勢いよく啖呵を切ってはいたけど、実際このメンバーでの試合経験一回目だし、火神という不純物質が入った上あいつのいない誠凛では点差を開けさせないのがやっとというところ。リコもそれをわかってはいるのか唇を噛み締めゲームの行く末を見ているようだった。

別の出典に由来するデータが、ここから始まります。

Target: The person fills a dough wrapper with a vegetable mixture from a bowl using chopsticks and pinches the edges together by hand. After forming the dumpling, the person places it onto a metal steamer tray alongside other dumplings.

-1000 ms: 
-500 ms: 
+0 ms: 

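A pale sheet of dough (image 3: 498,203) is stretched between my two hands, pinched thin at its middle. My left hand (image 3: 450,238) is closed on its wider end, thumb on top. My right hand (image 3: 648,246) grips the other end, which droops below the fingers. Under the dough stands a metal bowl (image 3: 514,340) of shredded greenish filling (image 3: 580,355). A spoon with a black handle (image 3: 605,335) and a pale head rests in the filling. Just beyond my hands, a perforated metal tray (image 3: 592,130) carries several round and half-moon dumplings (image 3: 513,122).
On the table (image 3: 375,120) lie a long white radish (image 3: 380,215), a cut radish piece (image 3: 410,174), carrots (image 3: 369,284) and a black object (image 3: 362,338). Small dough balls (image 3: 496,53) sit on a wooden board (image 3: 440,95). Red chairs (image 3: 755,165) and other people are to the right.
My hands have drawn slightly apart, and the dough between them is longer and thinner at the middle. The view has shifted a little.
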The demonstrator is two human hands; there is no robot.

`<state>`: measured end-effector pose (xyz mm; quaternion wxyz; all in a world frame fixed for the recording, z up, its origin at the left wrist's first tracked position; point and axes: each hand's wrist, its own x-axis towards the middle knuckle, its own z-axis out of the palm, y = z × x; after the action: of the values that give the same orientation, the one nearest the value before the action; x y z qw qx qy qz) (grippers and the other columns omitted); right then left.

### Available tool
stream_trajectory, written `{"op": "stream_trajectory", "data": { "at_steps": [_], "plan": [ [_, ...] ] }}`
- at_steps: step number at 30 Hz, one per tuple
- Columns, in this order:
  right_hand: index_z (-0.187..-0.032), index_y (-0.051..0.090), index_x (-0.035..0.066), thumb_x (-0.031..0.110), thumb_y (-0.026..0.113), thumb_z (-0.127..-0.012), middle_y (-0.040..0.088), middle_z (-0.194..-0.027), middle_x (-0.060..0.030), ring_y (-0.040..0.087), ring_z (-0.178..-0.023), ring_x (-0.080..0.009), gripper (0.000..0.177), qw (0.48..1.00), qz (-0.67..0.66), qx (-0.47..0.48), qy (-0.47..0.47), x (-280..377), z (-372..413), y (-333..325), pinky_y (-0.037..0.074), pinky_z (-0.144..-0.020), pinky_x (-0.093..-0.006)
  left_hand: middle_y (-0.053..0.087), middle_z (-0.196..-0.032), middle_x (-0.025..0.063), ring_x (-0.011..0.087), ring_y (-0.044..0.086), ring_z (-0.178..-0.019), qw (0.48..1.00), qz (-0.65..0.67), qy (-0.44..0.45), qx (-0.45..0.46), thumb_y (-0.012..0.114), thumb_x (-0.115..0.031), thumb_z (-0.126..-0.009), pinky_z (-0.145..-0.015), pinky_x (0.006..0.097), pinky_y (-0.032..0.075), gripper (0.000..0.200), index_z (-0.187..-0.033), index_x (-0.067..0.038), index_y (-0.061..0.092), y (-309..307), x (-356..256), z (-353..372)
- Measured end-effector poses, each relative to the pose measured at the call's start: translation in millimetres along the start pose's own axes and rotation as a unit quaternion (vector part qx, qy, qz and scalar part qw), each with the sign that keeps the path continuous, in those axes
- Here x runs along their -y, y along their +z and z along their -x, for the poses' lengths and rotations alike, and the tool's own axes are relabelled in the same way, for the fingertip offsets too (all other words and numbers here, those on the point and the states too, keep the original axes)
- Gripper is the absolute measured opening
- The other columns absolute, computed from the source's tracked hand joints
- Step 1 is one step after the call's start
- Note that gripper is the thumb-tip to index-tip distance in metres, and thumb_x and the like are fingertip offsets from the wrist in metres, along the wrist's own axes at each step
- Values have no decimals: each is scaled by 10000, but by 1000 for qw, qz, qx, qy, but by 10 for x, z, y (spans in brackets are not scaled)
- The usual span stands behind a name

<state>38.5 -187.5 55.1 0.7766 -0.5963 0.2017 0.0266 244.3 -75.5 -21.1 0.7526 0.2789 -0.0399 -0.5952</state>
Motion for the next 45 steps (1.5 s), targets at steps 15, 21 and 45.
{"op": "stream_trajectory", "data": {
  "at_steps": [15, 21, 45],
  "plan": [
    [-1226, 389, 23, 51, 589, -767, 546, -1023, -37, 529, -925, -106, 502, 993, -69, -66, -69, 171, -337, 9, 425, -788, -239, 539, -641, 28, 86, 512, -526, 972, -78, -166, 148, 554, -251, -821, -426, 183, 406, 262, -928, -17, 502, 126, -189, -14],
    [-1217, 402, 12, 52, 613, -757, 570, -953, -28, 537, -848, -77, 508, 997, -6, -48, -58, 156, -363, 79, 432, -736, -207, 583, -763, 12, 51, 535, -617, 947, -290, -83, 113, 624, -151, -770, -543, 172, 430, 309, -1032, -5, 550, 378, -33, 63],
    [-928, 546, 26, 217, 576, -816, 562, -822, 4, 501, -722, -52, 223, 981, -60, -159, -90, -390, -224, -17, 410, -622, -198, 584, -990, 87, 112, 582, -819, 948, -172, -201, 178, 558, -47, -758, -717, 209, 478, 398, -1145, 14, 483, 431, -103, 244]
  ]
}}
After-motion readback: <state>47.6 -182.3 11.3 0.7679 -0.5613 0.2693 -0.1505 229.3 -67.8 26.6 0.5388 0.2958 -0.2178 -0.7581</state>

「…前半のハイペースで策とか仕掛けるような体力が残ってないのよ。せめて黒子君がいてくれたら…」
その言葉に反応したかのように今の今まで意識を失って動く気配すら見せていなかった黒ちゃんの指がピクリと動いた。次いで、ゆっくりと瞼が開き、
「…わかりました」
「え?」
上半身が起き上がり、右手で目をこすった黒ちゃんは当たり前のように言った。
「おはようございます。…じゃ、行ってきます」
フラフラしながらオフィシャルの方へ歩いて行こうとする黒ちゃんを先回りして慌てたようにリコが止める。そうすれば黒ちゃんは少し困ったような表情を作り。
「今行けってカントクが…」
「言ってない!たらればがもれただけ!」
「…じゃ出ます」
「オイ!」
リコが慌てるのも無理はない。出血は少ないと言っても傷は思ったより大きかった。止血は完璧だと思うけど激しい運動をすれば開くともわかったものじゃないし。…でも。
「無理をしないこと、すぐに引っ込められたって文句言わないこと。あと、出るからには絶対勝って戻りなさいよ、黒ちゃん」
「遊木…!?」
有り得ないとでも言いたそうな表情だけど、別に有り得ない話でもない。無理はしない(するだろうけど)と約束させて、引っ込められてもってとこまで保険かけてるんだし。
「いいじゃない、リコ。どうせ最終Qなんだし、危ないと判断したらソッコー病院。あたしもベンチいるから」
「お願いします、カントク。…それに、約束しました。火神君の影になると」
あたしと黒ちゃんから言われてしまってはどうにも反論のしようがないらしいリコは一瞬絶句し、そうしてため息を吐いたかと思えば覚悟を決めたかのようにいつものカントクの表情に戻った。
「わかったわ…!ただし、ちょっとでも危ないと思ったらスグ交代します!」
勝ちたいなら、その選択で合ってると思うわ。